Give the data again in full, without pictures.

====

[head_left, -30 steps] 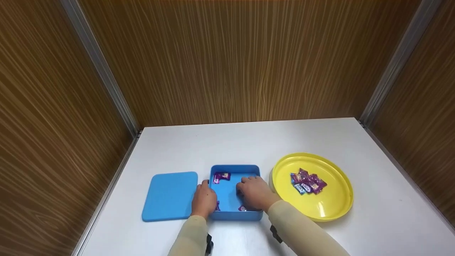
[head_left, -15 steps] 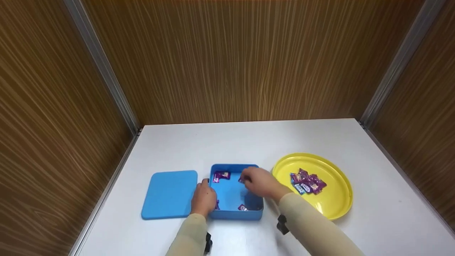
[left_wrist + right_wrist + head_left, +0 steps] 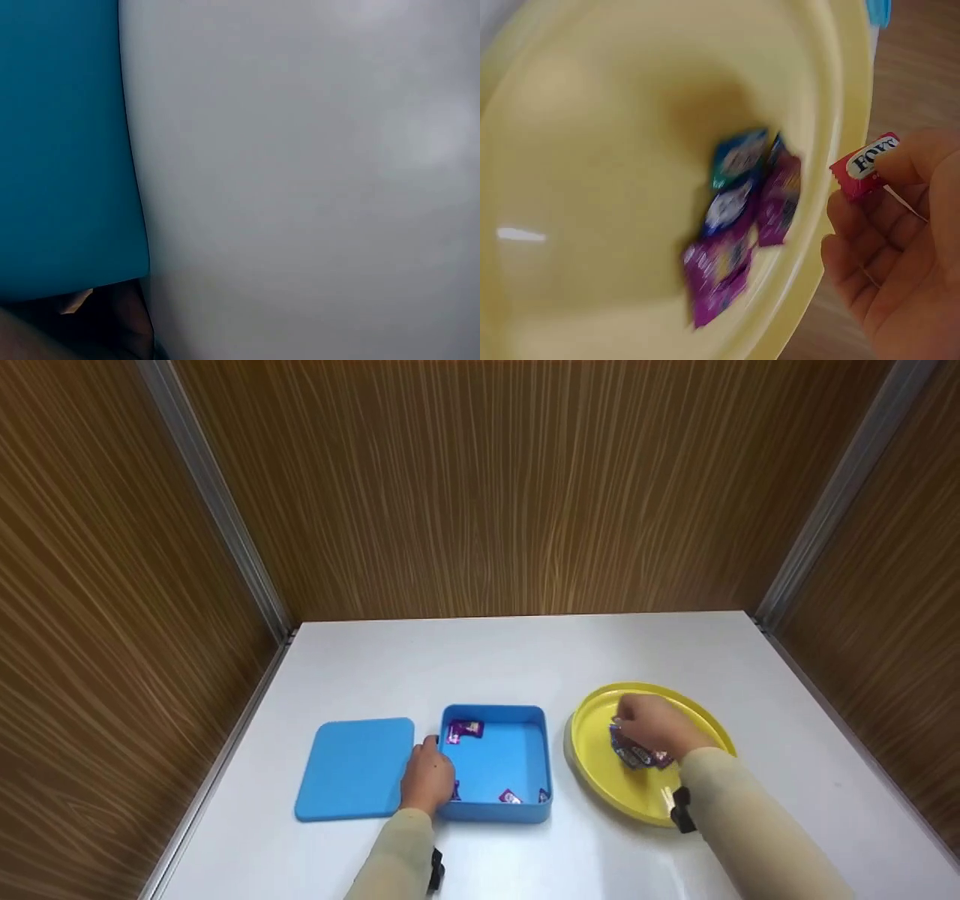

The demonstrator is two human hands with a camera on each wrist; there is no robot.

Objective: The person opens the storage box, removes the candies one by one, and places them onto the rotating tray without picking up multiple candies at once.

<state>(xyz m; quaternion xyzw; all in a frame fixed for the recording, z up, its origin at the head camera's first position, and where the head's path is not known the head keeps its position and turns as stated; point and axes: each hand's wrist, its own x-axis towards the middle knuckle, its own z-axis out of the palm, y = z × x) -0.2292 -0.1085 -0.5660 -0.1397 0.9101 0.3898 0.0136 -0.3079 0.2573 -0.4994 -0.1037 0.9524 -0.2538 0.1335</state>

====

● **Result below**:
[head_left, -30 steps] 
[head_left, -15 steps] 
[left_wrist + right_wrist + head_left, +0 steps] 

The demonstrator is two human hands with a camera on each wrist; there is no robot.

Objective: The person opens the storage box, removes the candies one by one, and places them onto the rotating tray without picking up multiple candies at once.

<state>(xyz m; quaternion xyzw; all in a frame fixed for the recording, z up, its origin at the head camera's first position, and where the head's path is not known the head keeps its position and turns as stated; point and axes: each hand's wrist, its own x-axis towards the middle knuckle, its own z-axis out of the palm, y = z × x) -0.2292 -0.1085 -0.5660 -0.1397 0.9101 0.3898 0.0136 -0.3079 0.2573 -0.4994 -0.1037 0.9524 -0.2538 0.1335</state>

No additional work is needed on this exercise.